I was quite moved by Baker’s story, and I have no quibbles with it as it stands as a story. However, she imagines three outcomes for a Mars colony that I don’t. First, she expects colonists to live and work on the surface. I’ve always figured there’s too much hard radiation raining down on Mars for that. I assumed colonists would have to live underground. Second, Baker imagines hordes of immigrants from Earth coming to Mars, with most of them doing hard-labor work. I imagined a few hundred highly-trained scientists seeding a Mars civilization with hordes of robot helpers. I don’t think it will ever be economically/environmentally practical to send too many rockets towards Mars. Third, Baker imagines capitalism will work on Mars. I think it will take centuries before Mars has a manufacturing or service economy. There will be no profit for Earth in colonizing Mars. Every dollar Earth spends on Mars will be a donation towards creating a space civilization, but that civilization will have to create a new kind of economy, and it will take centuries.

Now, these aren’t criticisms of this story. Most readers will read it, be entertained, and go on to their next read. But for some readers, a story like this is a proposed blueprint that begs to be discussed. Science fiction writers make a series of speculations as they tell their stories. When I was growing up my SF reading buddies and I would argue over those speculations. We stopped when we grew up, but I miss that. That’s what I want to bring back in these reviews.

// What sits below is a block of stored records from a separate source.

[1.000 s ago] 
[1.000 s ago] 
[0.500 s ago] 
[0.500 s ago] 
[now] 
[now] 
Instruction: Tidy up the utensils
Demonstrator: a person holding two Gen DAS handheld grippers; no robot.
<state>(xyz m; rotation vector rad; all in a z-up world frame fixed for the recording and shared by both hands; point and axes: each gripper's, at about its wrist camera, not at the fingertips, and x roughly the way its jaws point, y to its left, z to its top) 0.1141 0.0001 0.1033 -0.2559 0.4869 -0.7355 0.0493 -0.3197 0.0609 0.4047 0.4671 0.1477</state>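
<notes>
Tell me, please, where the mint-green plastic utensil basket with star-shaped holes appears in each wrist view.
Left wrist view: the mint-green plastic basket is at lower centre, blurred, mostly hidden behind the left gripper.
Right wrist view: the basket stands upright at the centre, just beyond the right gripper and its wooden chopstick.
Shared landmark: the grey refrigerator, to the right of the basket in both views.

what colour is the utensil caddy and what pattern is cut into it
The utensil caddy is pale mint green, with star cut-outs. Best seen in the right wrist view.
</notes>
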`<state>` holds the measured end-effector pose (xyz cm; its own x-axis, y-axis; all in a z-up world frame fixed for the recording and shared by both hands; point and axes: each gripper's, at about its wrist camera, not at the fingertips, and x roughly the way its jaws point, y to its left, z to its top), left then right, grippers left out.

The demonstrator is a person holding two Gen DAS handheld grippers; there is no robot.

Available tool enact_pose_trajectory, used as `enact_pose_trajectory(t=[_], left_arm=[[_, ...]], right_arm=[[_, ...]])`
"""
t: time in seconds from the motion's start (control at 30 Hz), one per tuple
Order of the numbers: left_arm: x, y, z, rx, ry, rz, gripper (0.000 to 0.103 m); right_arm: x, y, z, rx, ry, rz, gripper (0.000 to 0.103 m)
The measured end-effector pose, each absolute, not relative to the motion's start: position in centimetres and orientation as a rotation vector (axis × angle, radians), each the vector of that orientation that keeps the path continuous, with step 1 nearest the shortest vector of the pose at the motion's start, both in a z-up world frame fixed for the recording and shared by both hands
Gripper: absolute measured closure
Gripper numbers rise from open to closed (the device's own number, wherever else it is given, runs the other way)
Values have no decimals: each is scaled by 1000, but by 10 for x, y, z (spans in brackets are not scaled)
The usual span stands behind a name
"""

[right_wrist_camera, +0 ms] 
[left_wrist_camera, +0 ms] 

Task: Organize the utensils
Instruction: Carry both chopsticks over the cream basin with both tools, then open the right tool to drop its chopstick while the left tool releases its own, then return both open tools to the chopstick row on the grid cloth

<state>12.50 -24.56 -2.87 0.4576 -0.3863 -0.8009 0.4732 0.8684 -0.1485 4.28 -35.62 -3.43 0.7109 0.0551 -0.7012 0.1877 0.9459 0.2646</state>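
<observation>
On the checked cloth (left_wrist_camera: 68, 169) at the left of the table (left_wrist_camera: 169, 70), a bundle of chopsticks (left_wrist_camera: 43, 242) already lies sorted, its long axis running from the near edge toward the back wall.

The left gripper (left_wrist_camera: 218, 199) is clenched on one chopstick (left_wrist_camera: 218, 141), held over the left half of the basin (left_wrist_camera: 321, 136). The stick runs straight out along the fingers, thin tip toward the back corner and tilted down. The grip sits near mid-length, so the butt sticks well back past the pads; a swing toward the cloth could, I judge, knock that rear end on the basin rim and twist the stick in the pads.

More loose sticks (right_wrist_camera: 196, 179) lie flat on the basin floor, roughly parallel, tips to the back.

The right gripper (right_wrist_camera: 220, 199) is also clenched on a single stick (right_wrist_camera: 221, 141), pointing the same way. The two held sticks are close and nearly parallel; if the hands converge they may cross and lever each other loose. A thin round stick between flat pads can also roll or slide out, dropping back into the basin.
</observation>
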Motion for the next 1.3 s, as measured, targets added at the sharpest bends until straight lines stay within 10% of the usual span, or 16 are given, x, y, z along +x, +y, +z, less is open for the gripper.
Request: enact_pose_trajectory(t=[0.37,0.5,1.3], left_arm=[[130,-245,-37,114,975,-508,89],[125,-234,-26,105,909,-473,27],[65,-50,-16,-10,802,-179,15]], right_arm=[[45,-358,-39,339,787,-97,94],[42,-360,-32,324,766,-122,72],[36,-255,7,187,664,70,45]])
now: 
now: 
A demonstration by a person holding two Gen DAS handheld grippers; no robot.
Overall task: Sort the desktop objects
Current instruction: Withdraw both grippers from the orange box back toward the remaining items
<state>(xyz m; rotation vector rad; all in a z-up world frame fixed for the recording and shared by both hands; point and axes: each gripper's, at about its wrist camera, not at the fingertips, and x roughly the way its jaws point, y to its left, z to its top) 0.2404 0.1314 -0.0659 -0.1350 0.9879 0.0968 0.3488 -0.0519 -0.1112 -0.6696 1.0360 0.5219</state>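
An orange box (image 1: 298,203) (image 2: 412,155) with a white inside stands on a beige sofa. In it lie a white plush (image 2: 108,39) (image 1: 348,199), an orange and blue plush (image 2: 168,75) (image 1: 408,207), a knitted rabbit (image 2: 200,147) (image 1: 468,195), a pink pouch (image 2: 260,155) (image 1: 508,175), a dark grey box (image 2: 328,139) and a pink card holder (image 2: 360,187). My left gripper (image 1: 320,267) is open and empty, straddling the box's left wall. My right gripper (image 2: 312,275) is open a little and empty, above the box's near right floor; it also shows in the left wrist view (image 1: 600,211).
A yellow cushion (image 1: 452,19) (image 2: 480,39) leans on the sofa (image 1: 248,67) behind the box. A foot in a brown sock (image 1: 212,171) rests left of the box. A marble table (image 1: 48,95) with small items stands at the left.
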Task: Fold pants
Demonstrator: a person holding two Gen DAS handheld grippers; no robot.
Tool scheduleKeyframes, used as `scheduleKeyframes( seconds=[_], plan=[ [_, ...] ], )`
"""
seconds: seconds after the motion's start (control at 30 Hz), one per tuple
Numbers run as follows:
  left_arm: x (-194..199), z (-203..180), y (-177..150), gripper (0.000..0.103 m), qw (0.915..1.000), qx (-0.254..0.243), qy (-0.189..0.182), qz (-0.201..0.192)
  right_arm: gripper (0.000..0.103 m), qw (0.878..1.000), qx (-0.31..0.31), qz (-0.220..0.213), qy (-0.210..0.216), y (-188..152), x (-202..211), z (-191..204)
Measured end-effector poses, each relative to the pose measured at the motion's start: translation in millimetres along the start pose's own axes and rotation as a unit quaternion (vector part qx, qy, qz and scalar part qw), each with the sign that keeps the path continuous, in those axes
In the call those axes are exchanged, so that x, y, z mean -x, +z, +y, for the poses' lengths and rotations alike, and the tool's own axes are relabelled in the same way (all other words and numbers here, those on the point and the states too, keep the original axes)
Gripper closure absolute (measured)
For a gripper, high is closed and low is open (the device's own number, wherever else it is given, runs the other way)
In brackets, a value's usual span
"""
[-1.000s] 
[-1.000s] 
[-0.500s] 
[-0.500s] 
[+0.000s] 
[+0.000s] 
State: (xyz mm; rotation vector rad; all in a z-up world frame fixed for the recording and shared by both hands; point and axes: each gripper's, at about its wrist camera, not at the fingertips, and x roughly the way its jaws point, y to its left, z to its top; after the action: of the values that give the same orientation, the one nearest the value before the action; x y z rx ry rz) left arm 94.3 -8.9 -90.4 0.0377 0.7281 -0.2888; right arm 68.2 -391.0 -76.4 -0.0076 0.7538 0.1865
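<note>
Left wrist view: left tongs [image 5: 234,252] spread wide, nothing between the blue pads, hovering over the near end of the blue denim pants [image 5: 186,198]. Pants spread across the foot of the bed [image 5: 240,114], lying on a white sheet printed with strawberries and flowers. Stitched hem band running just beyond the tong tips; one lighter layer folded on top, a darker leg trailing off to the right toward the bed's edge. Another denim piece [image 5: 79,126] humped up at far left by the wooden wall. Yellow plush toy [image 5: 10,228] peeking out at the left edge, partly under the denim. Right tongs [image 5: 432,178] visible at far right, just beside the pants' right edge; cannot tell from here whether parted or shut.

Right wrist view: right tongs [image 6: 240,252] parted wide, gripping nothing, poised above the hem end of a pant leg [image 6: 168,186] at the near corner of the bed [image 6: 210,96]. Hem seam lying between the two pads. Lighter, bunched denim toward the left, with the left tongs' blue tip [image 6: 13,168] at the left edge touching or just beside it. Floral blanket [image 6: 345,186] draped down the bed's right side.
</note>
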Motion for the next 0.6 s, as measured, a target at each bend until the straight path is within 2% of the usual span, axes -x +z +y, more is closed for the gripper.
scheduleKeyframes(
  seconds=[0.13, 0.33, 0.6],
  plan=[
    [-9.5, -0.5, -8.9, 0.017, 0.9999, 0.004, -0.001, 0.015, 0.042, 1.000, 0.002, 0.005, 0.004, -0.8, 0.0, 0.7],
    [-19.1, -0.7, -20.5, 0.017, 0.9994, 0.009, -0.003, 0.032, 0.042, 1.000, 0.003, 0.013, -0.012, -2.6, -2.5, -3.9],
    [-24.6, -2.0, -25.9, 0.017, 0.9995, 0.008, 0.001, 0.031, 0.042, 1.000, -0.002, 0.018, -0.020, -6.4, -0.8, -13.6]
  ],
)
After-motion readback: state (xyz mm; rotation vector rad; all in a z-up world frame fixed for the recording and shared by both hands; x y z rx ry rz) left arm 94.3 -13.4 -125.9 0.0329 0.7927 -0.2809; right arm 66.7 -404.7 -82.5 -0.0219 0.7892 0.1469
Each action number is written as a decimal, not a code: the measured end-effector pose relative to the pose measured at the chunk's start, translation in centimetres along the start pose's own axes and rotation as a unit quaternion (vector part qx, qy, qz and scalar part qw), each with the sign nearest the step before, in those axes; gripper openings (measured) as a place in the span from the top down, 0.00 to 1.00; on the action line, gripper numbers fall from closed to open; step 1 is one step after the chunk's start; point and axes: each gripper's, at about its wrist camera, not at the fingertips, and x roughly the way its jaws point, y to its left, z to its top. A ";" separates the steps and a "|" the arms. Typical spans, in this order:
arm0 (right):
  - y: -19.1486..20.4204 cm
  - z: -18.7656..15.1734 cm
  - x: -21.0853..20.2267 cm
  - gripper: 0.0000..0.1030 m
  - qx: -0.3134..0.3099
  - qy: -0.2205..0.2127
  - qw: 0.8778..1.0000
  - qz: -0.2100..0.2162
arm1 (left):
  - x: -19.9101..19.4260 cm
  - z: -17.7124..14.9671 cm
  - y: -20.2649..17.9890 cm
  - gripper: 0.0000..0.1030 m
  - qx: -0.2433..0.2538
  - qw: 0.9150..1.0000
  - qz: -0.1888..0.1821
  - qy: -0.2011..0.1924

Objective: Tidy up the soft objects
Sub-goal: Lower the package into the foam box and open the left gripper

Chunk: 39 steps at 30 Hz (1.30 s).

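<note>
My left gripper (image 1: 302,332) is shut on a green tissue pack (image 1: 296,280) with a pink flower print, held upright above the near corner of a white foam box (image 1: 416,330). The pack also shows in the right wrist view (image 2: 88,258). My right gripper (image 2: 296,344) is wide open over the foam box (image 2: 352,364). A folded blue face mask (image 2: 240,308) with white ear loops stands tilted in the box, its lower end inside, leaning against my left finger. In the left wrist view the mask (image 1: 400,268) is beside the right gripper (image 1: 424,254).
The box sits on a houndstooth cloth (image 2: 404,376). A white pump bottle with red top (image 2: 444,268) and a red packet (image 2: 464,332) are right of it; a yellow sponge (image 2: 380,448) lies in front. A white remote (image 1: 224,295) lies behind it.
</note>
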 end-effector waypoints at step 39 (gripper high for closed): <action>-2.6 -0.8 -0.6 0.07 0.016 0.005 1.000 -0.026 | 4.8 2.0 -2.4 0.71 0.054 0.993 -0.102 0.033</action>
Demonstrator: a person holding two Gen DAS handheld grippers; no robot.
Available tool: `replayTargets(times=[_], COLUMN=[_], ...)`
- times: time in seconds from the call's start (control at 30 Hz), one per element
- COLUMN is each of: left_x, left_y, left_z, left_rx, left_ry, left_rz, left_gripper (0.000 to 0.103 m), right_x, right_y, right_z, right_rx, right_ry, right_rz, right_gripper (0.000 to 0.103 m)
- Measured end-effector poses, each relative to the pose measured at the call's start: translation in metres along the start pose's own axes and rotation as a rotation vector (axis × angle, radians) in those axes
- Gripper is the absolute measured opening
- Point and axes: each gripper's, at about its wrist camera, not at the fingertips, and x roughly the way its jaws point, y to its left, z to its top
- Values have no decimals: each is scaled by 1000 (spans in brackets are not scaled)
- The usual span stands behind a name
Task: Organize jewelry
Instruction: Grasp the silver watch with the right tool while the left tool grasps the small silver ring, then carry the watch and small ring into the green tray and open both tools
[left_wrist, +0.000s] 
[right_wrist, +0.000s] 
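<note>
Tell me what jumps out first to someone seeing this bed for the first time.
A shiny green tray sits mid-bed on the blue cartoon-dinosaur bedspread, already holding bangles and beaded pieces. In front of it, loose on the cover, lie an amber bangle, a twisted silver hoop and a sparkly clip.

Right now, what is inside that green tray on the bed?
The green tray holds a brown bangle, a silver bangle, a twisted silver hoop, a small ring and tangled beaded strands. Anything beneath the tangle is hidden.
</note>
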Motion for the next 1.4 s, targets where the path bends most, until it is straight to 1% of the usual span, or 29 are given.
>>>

For example, in “Where the Golden Apples Grow” the farmer buys a pair of boots for his son that has to be shipped from Earth. They would be very expensive. Mars has nothing to pay for those boots, nor does the farmer. See, this is where the fun of imagining how a colony on Mars would evolve. What is the best kind of boots to have on Mars? Plastic, leather, cloth, etc? Where does that material come from? Can it be made on Mars? How is the economy created to get everything made that people need to use? When you read “Where the Golden Apples Grow” think about that. What kind of engines and power sources do the long-haul truckers use on Mars? Where does the fuel come from? Mars or Earth? What are the roads made out of, and who built them? Can transparent panels be made to make walkways on Mars that shield residents from radiation? That’s what Baker implies. Where’s the factory that makes them? Where does all the machinery in it come from? Where do the raw materials come from? Can the Martian regolith be turned into fertile soil? Is there uranium on Mars?

Such questions are endless. And any good story about a Mars colony should try to answer some of them. But not in a lecturing way that would slow down the storytelling. Baker does this quite effectively. Her story is a moving dramatic tale, both in pace and emotion. I’ve often seen criticism for Robinson’s Mars trilogy because his speculation bogs down the story.

I consider Kage Baker’s “Where the Golden Apples Grow” to be as fun as one of Heinlein’s juveniles from the 1950s. That’s high praise from me.